Let’s see what happens with the…
This time the dice range will be between 3 and 4, which means the work can go only so fast, and the lower die roll range is higher. That means the team is spending more energy preparing work and less energy pushing. If you let the computer run the simulation, it will end up with these results:
As you can see, the painter in this round finished on week 14, and the total labor count was 186. When you look at the Takt plan simulation, you will see x marks again showing where trades bumped into each other, and you will see blank cells where work did not take place in the middle of the sequence.
The 3-4 range served us well showing what happens when we spend less energy pushing and more energy preparing and creating stability. Below I show the energy spread. This simulation is showing the team putting 6 energy units into pushing and 4 into preparation.
So, we will do this simulation two more times. The next time will be a 3-3 range and the final one will be a 2-2 range:
For this scenario, let’s plan on:
- Dice range 3-3.
- 3 units of energy used for push.
- 7 units of energy used for preparation.
For this last scenario, let’s plan:
- Dice range 2-2.
- 1 unit of energy used for push.
- 9 units of energy used for preparation.
I ran all four rounds so you can see what happened.
To better aggregate the results, let’s look at this spreadsheet I made for us. The top shows the week complete, labor usage, and wage rate columns. The Total column uses the formula =sum(weeks*labor*wage*40). That means the amount of labor working 40 hours a week at that wage.
So, what do we learn from this?
- The more flow you have the better you end up.
- Pushing requires and wastes more labor.
- Slowing down the crews and spending more time in preparation reduces excess labor and costs.

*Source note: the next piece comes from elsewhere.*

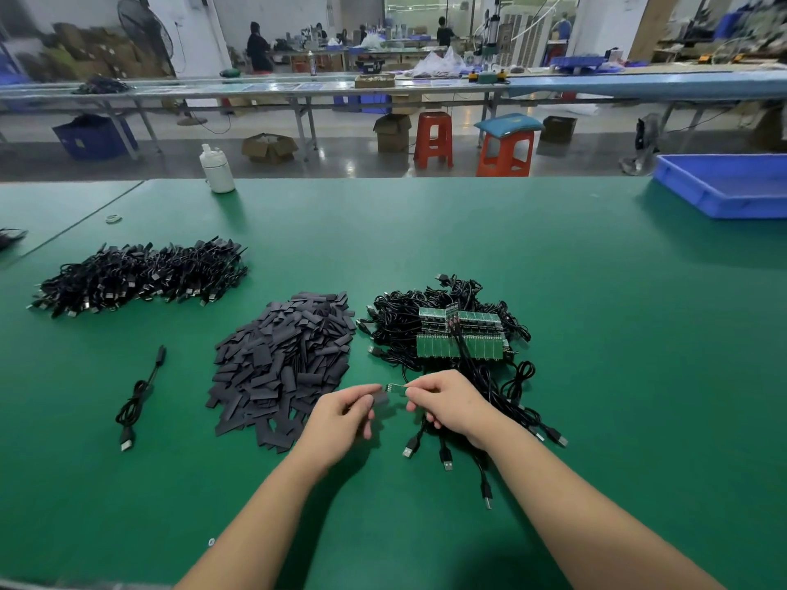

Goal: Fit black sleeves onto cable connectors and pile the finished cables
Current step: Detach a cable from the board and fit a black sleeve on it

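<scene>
My left hand (343,413) pinches a flat black sleeve (380,398) just in front of the heap of loose black sleeves (283,364). My right hand (447,400) pinches a small green connector board (397,389) on its black cable, the board's tip pointing at the sleeve's mouth and nearly touching it. Behind my right hand lies the tangle of unsleeved cables with green boards (451,334). The pile of finished cables (140,274) sits at the far left. One sleeved cable (138,398) lies alone on the green table (596,334).
A blue plastic tray (724,185) stands at the far right edge and a white bottle (217,168) at the far edge. A small white ring (113,218) lies at the back left. Loose USB plugs (447,457) trail near my right wrist.
</scene>
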`<action>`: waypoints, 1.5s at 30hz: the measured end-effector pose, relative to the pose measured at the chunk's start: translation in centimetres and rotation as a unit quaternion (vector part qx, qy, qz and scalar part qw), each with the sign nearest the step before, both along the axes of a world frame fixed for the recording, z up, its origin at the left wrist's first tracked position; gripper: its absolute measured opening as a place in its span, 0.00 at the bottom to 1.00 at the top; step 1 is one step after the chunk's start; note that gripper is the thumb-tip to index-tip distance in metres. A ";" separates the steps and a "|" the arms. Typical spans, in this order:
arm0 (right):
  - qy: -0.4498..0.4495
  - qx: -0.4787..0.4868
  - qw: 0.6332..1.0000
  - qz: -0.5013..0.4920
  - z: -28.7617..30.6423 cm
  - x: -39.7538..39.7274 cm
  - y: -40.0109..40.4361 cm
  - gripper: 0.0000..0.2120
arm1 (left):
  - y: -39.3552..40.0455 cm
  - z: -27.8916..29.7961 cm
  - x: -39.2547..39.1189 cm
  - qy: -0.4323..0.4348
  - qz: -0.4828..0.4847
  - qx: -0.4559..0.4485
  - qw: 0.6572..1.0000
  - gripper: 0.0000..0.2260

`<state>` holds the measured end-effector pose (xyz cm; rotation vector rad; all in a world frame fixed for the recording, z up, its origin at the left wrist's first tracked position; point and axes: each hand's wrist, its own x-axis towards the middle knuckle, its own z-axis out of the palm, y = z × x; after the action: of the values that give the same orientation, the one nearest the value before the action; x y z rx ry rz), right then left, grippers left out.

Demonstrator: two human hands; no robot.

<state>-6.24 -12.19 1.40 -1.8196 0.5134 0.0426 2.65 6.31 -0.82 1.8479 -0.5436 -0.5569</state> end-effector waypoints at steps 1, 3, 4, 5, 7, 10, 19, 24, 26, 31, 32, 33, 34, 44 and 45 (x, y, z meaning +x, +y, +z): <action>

- Going a perfectly even pace is the ideal situation.
- Even going super slow but consistent in the 2-2 scenario is the same duration as the 1-6, and it’s cheaper.

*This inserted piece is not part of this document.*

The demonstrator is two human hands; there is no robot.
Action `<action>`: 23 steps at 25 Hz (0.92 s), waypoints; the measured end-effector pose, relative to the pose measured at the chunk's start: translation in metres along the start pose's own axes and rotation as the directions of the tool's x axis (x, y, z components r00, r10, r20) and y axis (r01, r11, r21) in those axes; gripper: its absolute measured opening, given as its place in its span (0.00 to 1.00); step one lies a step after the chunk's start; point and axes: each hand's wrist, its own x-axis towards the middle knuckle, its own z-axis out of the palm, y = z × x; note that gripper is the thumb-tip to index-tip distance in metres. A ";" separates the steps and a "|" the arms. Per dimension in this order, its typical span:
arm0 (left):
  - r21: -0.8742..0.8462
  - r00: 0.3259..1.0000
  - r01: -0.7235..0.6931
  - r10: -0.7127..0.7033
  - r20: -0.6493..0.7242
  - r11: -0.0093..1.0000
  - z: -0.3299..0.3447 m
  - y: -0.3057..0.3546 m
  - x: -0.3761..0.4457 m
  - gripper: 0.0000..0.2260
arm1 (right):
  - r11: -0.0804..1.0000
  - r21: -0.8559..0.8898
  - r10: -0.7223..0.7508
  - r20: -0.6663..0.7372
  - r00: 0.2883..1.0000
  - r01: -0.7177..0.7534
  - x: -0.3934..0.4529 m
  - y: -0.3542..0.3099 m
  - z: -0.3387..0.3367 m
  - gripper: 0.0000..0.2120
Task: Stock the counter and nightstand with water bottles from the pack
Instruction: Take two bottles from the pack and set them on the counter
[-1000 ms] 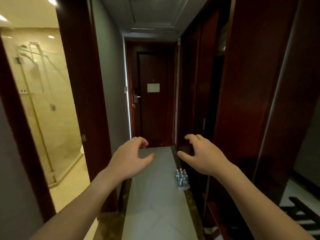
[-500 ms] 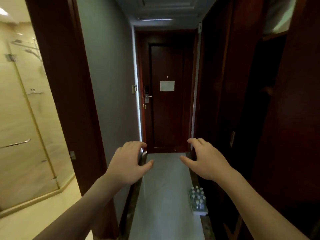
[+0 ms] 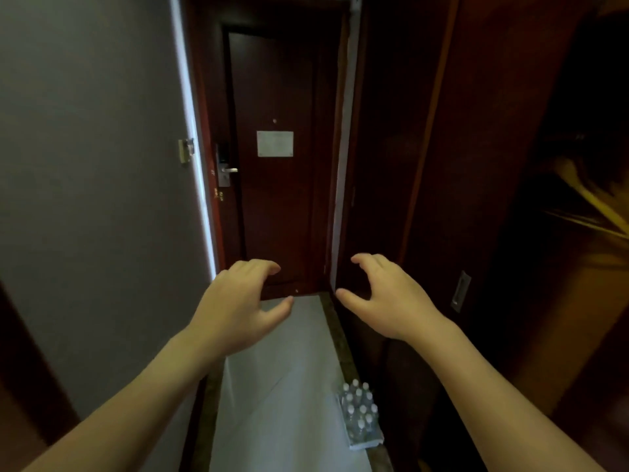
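A shrink-wrapped pack of small water bottles [image 3: 360,415] with white caps stands on the pale hallway floor [image 3: 282,386], close to the dark wood wall on the right. My left hand [image 3: 235,308] and my right hand [image 3: 384,298] are both held out in front of me at about chest height, fingers curled and apart, holding nothing. The pack lies below and behind the right hand, well apart from it. No counter or nightstand is in view.
A dark wooden entrance door [image 3: 275,158] with a lever handle [image 3: 226,172] and a white notice closes the corridor ahead. A grey wall [image 3: 95,165] runs along the left; dark wood wardrobe panels [image 3: 476,165] with a recessed pull [image 3: 460,289] line the right.
The view has moved forward down the corridor; the bathroom on the left has left the view. The door and the pack appear closer. Both hands keep the same open pose.
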 end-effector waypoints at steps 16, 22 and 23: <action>-0.218 0.970 -0.092 0.137 0.200 0.972 0.233 -0.128 0.298 0.26 | 0.970 0.025 0.242 -0.014 0.970 -0.242 0.293 0.152 0.126 0.34; -0.304 0.941 -0.090 0.181 0.287 0.949 0.322 -0.169 0.372 0.25 | 0.930 0.018 0.367 0.023 0.930 -0.368 0.364 0.211 0.179 0.33; -0.328 0.930 -0.103 0.208 0.305 0.939 0.339 -0.172 0.385 0.24 | 0.917 0.013 0.399 0.017 0.917 -0.399 0.372 0.220 0.186 0.32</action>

- Ultimately pushing costs $1,814,400.00 dollars more than the slow option. Why? Because the added 70 people needed to go fast with the 6s also stood around doing nothing during the 1s.

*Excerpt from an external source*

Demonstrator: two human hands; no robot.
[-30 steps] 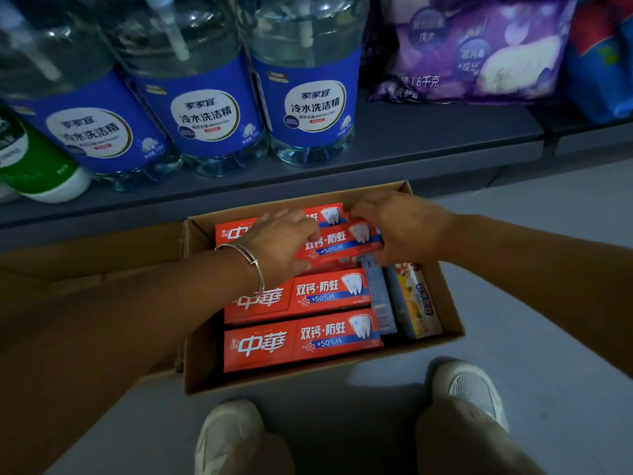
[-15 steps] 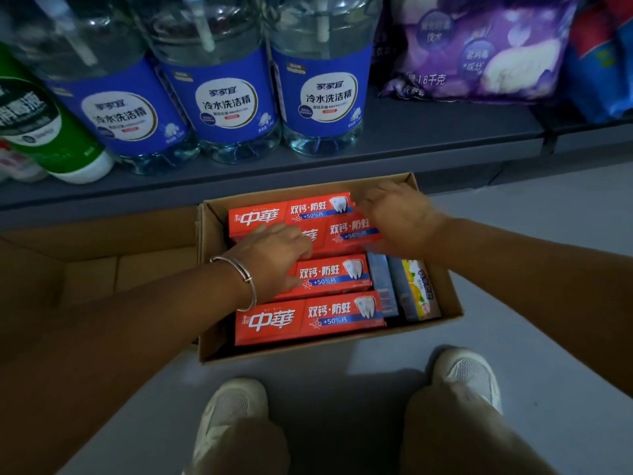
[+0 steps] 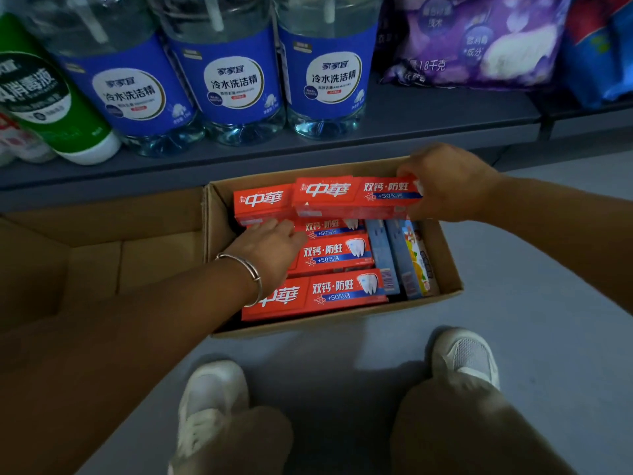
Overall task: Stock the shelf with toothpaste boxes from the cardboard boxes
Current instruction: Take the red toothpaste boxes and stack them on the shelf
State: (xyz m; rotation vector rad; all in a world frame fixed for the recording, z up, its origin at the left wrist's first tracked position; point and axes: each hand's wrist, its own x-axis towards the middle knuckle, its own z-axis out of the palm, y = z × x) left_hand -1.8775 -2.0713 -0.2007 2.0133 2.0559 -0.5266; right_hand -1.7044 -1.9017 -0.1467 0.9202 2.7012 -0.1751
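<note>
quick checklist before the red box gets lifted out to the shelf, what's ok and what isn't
1. Right hand grips the raised red toothpaste box by its right end: ok.
2. Raised box sits above the other red toothpaste boxes: ok.
3. Left hand holds a box of its own: not ok, its fingers lie on the packed boxes, gripping nothing.
4. Raised box is single, not two stuck together: cannot tell.
5. Free shelf space for it: not ok here, the shelf above the cardboard box shows detergent bottles and a purple bag.
</note>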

When I was taught to be superintendent, I was taught delays and slowdowns should be fixed by:
- Adding labor,
- Bringing materials faster,
- Pushing, and,
- Throwing money at the problem!
That is the exact opposite of what you should do.
If you experience delays, problems, and slowdowns, you should fix the problem, create stability, and flow!!
So, when you have a problem, please do the following:
- Remove roadblocks.
- Reduce the effect of constraints.
- Level procurement and bring materials JIT.
- Keep a consistent rhythm.
- Keep a clean, safe, and organized project.
- Improve team health.
- Spend more time preparing work.
- Increase training.
- Increase communication.
- Do work right the first time.
- Reduce variation.
Please do NOT do any of these:
- Throw labor at the problem.
- Add excess crews.
- Throw money at the problem.
- Rush large amounts of materials to the site.
- Make workers work too fast and too long.
- Work in unsafe and rushed conditions.
- Arbitrarily move up start dates.
- Become frantic.
- Work too much overtime.
- Have too many areas to work in.
- Work beyond training.
- Have a lack of breaks and buffers.
Speed comes from flow. > Flow comes from doing work the right way. > Doing work the right way only comes from a cool head that is not panicked.
Just remember, true builders do not push. They create flow with a sense of drive.
What you have seen simulated is Takt. Takt planning will get your crews going the same speed and the same distance apart. That is how you go fast—you flow.
Is your master scheduling system doing this for you? If not, what is the next step?